A most unseemly converstaion

Keli’s parents took Bailey with them to San Francisco for the day yesterday and Keli and I decided to go to Ihop for breakfast. We put our names on da list and while we were waiting to be seated an elderly lady and her friend came in and sat down next to us in the waiting area. One of the ladies was in a motorized wheelchair and she looked to be in rather good spirits despite the tracheotomy and (pardon my ignorance but I don’t know what its called) the “tracheotomy tube” sticking out of her neck.

We’ve all been there before and had the unpleasant feeling of seeing someone with some sort of feature about them that you try not to look at because you don’t want to be seen looking, but yet, you want to look just out of curiosity. So instead you sit there trying to look like you don’t notice that feature about the but you know all along that they know that you’re trying not to look in order to not make them feel awkward.

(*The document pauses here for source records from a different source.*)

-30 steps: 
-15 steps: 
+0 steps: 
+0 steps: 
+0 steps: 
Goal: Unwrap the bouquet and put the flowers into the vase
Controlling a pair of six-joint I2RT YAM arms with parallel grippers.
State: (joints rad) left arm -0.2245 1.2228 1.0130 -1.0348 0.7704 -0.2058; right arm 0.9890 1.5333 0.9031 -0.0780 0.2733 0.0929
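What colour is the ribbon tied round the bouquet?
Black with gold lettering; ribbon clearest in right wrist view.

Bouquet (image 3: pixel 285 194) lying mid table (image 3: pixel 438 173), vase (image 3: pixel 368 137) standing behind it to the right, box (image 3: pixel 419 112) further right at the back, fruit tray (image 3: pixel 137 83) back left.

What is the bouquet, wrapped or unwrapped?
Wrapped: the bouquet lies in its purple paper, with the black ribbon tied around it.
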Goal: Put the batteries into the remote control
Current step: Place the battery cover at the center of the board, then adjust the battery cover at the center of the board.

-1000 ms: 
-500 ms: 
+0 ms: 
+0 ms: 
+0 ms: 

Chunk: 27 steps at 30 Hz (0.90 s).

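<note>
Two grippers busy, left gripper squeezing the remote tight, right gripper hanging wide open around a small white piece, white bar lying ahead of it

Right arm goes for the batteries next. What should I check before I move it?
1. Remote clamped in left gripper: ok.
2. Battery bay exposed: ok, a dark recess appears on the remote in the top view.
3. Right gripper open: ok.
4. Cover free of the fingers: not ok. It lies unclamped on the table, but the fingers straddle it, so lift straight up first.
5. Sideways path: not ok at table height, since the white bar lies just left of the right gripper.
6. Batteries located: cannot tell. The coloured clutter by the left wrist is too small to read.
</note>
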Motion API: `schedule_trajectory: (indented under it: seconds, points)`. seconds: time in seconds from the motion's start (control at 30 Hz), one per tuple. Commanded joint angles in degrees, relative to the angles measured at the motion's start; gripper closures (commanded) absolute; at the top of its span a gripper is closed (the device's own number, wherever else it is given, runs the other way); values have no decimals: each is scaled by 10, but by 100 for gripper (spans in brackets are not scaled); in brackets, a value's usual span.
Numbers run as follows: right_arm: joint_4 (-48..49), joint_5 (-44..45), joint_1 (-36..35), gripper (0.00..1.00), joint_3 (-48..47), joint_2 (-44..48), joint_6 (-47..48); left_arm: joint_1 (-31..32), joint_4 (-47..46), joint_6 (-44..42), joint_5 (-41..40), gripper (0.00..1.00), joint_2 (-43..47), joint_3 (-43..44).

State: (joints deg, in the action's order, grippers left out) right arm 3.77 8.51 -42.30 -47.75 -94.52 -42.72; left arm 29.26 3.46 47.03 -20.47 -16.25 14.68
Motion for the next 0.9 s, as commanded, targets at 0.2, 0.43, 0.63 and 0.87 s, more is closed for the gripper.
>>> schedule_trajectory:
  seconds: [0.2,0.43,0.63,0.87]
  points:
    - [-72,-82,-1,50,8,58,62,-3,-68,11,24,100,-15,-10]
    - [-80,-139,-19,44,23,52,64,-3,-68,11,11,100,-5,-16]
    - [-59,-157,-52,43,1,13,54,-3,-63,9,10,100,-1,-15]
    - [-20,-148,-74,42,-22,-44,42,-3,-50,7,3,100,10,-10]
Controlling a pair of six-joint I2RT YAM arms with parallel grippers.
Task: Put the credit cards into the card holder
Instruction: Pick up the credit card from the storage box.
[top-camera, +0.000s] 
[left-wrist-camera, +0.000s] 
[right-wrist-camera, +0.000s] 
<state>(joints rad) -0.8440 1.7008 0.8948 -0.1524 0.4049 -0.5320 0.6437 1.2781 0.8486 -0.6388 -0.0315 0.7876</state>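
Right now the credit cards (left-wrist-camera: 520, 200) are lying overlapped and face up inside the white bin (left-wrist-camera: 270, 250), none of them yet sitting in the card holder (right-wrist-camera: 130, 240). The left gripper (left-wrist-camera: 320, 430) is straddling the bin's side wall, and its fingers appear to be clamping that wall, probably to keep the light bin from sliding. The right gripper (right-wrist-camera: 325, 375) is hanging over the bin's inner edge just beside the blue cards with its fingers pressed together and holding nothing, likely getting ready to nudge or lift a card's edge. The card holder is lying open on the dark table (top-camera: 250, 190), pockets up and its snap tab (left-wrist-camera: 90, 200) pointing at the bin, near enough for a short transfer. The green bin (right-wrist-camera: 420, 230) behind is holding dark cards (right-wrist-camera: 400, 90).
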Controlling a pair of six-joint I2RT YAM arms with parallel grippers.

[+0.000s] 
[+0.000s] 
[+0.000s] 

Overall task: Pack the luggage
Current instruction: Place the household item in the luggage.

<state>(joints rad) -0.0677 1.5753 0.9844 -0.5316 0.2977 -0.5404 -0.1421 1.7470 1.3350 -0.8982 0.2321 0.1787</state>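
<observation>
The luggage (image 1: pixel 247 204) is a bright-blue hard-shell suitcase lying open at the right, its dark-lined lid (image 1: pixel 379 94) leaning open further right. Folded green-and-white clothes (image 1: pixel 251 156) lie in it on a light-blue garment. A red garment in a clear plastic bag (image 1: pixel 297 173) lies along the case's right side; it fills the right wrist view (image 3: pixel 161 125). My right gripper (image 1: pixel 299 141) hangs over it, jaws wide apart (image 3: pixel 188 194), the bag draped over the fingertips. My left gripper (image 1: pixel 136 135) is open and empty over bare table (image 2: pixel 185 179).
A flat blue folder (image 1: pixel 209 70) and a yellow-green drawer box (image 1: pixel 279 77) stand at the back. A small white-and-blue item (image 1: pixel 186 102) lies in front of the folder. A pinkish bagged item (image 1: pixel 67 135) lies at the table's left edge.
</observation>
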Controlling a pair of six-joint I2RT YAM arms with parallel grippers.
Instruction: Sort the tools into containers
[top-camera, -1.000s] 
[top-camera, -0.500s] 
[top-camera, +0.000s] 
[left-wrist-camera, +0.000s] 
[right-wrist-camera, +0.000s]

In any case, there we sat, Keli and I making idle chit-chat when the very nice lady looked at me and asked “Did it hurt when you got your lip ring?” Now let me stop this train of thought right there.

How the hell do you answer this? I found myself having a super fast soliloquy in my head about this same question. Here is a lady, looking to be in her mid to late 50s who has obviously had some health problems. Her left hand was turned, palm up, and was sort of limp on her lap but she had some control of her arm and wrist which was evident when we spoke. She was very pleasant and didnt’ sound as though she had the tracheotomy due to years of cigarette smoking which left me wondering what exactly happened to this poor woman. But how do you look at a lady who has a tube sticking out of her throat, with a limp hand, in a wheelechair and tell her how much your lip hurt when it was pierced?

What did I do? I told her the truth. I sat there, looking in her face when I spoke but also glancing down at her Tracheotomy to see the end turn blue when she exhaled and turn white when she inhaled and told her that it hurt a lot. Much more than I expected. She then proceeded to tell me about her son and his tales of woe about getting his belly-button ring caught on a part of a car and ripped out. It was like in a movie, when they show a character “zoning out” but you hear some muffled talking at them. Anyways, it was a very strange and uncomfortable situation. Mostly because, how do you describe pain and discomfort to someone confined to a wheelchair, lacking the use of their left hand and breathing through a tracheotomy? Even if they did voluntarily ask you.